Conversion de bureaux en logements : quel potentiel ?
Le spécialiste international de l’immobilier d’entreprise Knight Frank s’est penché sur une problématique récurrente dans les grandes métropoles européennes : les activités tertiaires à forte valeur ajoutée qui y sont exercées consomment du foncier et tendent à évincer en partie les habitants de certains quartiers en « préemptant » des mètres carrés immobiliers à des prix élevés. Parallèlement à cela, des surfaces de bureaux obsolètes s’accumulent sans trouver preneurs car les exigences des utilisateurs tertiaires les conduisent souvent à privilégier des locaux neufs ou restructurés selon les dernières normes d’usage. La question qui se pose alors est la suivante : y a-t-il aujourd’hui un potentiel de transformation massive de bureaux en logements pour équilibrer l’offre et la demande ?
Pendant l’épidémie de Covid-19 s’est ajoutée une nouvelle dimension à la problématique « bureaux contre logements » avec le développement du télétravail et l’accélération de la digitalisation des activités. Ces tendances semblent s’inscrire dans la durée et induisent une modification des organisations des entreprises, et donc de la façon dont elles occupent les mètres carrés de bureaux : le flex office pourrait ainsi devenir la norme pour un grand nombre d’utilisateurs tertiaires, accélérant potentiellement l’obsolescence de certains actifs. La pandémie a également eu un impact sur les mobilités, stimulant les modes de déplacement individuels au détriment des transports en commun. Les salariés ont à cette occasion exprimé le besoin d’habiter à proximité de leur lieu de travail, ce qui est parfois compliqué en raison de la pénurie actuelle de logements dans certains quartiers en zones tendues.

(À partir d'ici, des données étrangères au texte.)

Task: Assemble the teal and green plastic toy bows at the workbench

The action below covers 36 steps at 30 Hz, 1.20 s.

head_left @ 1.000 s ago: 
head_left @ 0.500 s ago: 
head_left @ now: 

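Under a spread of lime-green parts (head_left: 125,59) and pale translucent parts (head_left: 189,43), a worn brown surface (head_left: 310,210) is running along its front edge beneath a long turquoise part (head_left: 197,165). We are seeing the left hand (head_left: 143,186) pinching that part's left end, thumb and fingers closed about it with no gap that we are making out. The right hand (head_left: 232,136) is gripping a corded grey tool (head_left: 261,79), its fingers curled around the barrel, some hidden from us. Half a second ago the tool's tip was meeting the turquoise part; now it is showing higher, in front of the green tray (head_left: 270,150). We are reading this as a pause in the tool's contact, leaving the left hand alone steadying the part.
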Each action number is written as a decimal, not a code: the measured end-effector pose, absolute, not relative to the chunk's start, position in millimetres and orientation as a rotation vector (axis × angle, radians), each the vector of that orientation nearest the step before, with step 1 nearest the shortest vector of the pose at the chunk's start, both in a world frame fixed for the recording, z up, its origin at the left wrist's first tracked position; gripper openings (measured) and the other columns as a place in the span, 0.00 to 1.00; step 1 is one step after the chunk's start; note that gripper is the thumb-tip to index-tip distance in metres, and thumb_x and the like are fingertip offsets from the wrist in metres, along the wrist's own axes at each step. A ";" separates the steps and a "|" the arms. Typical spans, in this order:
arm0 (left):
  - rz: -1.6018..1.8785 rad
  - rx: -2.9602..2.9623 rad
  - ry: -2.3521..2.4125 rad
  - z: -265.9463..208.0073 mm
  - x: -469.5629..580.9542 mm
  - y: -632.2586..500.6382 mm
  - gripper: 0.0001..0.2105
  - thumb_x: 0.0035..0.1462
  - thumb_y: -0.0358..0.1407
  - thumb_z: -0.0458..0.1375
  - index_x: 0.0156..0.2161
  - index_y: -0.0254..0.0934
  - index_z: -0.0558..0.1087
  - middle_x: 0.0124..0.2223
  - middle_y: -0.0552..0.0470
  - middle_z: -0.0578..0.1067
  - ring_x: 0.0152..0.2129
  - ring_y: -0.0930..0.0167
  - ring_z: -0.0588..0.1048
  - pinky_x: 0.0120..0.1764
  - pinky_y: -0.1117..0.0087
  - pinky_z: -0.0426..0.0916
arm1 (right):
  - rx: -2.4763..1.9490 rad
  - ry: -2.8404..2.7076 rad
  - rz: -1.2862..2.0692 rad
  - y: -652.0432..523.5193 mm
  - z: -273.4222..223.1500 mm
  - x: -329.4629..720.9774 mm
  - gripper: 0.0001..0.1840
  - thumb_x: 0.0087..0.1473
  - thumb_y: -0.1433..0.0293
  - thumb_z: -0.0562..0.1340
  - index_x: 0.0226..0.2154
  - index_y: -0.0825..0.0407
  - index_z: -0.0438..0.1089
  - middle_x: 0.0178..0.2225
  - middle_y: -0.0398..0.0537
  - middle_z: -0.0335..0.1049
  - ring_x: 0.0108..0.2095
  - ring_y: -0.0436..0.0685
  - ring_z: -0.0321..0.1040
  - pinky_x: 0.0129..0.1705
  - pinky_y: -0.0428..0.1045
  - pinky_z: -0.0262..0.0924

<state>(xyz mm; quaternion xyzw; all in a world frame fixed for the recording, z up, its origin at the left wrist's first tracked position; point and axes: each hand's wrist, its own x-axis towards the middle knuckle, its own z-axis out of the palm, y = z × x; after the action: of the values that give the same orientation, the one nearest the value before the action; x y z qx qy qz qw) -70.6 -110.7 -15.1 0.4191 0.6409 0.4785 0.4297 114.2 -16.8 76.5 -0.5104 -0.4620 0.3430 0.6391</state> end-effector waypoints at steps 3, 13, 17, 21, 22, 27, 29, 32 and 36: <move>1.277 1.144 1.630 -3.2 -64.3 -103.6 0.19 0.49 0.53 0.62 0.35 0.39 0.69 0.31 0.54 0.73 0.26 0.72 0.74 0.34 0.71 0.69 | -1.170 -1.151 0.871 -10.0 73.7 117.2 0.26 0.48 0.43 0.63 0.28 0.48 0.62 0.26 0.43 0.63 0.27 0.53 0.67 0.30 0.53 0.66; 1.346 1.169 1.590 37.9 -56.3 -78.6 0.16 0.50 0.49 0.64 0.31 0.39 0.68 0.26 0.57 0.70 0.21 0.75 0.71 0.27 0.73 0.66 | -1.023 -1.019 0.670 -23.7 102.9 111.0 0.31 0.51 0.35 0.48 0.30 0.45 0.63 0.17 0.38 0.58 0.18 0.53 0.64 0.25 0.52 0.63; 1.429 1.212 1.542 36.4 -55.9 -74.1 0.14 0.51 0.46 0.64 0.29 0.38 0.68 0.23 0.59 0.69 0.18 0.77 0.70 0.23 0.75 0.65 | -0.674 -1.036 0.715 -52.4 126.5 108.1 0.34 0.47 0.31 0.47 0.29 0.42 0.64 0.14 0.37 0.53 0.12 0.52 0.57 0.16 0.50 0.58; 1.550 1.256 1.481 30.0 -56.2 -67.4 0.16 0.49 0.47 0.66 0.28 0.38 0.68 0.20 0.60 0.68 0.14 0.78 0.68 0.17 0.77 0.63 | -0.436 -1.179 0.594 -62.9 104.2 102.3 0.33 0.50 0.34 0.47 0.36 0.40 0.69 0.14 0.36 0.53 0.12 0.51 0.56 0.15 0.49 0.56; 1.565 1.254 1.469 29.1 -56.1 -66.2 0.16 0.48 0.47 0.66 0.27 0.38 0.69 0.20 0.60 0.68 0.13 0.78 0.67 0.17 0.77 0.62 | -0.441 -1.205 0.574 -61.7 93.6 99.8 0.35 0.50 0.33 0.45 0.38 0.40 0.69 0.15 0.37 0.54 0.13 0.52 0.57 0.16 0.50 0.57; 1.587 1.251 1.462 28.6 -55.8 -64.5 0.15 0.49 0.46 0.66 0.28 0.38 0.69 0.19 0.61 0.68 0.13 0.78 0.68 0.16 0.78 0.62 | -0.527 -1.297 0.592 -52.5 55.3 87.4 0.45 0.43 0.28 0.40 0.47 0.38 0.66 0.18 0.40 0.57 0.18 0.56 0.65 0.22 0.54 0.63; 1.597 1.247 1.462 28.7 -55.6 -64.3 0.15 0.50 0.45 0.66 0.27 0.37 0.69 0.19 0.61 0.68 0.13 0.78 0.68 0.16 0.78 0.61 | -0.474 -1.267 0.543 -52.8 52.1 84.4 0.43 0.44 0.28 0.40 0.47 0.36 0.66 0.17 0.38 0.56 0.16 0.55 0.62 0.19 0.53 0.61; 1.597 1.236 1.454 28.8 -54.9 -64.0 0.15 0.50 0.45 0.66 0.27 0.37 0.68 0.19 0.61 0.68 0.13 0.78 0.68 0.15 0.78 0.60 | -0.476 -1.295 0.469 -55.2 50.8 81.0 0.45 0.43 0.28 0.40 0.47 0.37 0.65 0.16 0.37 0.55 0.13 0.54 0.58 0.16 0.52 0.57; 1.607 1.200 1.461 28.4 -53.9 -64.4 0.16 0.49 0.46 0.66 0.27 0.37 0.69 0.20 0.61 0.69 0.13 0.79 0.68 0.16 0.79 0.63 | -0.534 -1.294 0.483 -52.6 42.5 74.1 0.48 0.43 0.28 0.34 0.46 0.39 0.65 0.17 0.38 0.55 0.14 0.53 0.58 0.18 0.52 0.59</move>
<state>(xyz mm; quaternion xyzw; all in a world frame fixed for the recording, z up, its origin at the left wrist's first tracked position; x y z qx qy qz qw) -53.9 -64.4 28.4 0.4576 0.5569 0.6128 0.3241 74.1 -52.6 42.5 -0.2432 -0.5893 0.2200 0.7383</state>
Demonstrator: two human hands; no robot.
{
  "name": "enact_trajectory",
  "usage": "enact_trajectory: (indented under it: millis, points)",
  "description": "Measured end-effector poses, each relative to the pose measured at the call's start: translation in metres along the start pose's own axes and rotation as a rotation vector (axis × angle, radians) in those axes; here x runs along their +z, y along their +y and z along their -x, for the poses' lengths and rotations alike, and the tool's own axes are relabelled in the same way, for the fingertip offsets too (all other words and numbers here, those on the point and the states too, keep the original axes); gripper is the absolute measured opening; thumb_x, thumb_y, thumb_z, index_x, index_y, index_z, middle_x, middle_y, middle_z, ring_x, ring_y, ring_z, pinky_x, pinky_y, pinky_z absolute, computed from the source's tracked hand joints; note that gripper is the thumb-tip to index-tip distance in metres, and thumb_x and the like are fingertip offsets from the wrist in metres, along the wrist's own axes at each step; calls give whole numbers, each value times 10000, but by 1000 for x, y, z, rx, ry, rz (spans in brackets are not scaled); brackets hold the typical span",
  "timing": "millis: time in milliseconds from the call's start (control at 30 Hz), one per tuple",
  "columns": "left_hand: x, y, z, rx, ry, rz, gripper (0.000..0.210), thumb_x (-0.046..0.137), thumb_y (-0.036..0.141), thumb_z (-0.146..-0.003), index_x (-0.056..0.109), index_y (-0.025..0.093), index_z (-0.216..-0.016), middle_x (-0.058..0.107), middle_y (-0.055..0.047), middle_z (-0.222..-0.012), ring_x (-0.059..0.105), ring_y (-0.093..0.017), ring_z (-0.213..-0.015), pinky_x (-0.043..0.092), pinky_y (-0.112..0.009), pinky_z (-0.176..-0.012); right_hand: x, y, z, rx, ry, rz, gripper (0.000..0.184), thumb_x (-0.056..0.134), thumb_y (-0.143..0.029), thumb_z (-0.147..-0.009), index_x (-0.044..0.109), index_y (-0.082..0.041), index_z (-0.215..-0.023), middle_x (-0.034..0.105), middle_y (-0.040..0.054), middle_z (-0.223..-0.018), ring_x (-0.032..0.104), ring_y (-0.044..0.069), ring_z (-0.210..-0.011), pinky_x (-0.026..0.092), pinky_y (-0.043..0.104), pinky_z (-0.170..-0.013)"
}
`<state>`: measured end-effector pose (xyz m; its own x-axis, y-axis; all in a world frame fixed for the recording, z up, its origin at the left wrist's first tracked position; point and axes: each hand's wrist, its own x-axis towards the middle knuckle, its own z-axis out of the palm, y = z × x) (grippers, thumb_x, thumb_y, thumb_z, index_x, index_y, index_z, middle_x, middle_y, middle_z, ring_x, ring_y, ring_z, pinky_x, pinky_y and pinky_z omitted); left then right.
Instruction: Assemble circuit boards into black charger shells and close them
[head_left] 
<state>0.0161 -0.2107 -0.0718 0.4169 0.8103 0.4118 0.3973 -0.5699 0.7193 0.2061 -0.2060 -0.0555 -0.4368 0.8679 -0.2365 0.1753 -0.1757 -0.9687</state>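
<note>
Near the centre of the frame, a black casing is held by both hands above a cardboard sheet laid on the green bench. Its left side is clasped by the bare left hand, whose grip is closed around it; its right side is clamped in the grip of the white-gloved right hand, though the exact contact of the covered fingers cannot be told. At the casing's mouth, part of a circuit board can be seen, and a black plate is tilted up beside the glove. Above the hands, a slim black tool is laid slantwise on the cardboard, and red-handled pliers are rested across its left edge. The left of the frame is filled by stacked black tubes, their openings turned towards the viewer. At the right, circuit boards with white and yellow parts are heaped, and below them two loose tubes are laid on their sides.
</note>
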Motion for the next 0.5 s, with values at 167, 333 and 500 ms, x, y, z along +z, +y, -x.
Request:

Premier marché immobilier tertiaire d’Europe continentale avec 55 millions de mètres carrés de bureaux, l’Île-de-France est un véritable laboratoire de la transformation de bureaux en logements. Knight Frank a analysé en détails sur cette grande région à l’urbanisme hétérogène le potentiel de reconversion des actifs tertiaires en unités résidentielles. L’étude réalisée se focalise sur environ soixante communes franciliennes disposant d’un parc immobilier tertiaire de plus de 150.000 m2, et utilise 15 indicateurs chiffrés permettant d’évaluer pour chacune de ces zones la transformabilité des immeubles de bureaux en logements.
Un premier résultat intéressant de l’étude de Knight Frank montre que la seconde couronne est particulièrement concernée par les surfaces de bureaux vides depuis plus de quatre ans (48% de l’offre immédiate, contre 33% en moyenne sur l’ensemble de la région Île-de-France), signe clair d’obsolescence des actifs concernés. Dans certaines communes à la démographie dynamique comme Cergy, Saint-Quentin-en-Yvelines ou Saint-Germain-en-Laye, les conditions de marché sont ainsi très favorables à la transformation de bureaux en logements. En première couronne également se situent des gisements de reconversion immobilière, en particulier dans les secteurs qui seront raccordés par le réseau de transport du Grand Paris Express. A Paris en revanche, le potentiel semble plus limité pour une massification des opérations de transformation : « le dynamisme des commercialisations de bureaux à Paris, le niveau élevé des valeurs vénales et locatives – notamment dans le QCA qui affiche un différentiel de loyer de près de 300 €/m² en faveur des bureaux –, des disponibilités assez faibles, le tassement des prix des logements et la baisse de la population témoignent d’un contexte de marché moins favorable qu’ailleurs à une accélération des transformations », analyse Vincent Bollaert, le CEO France de Knight Frank.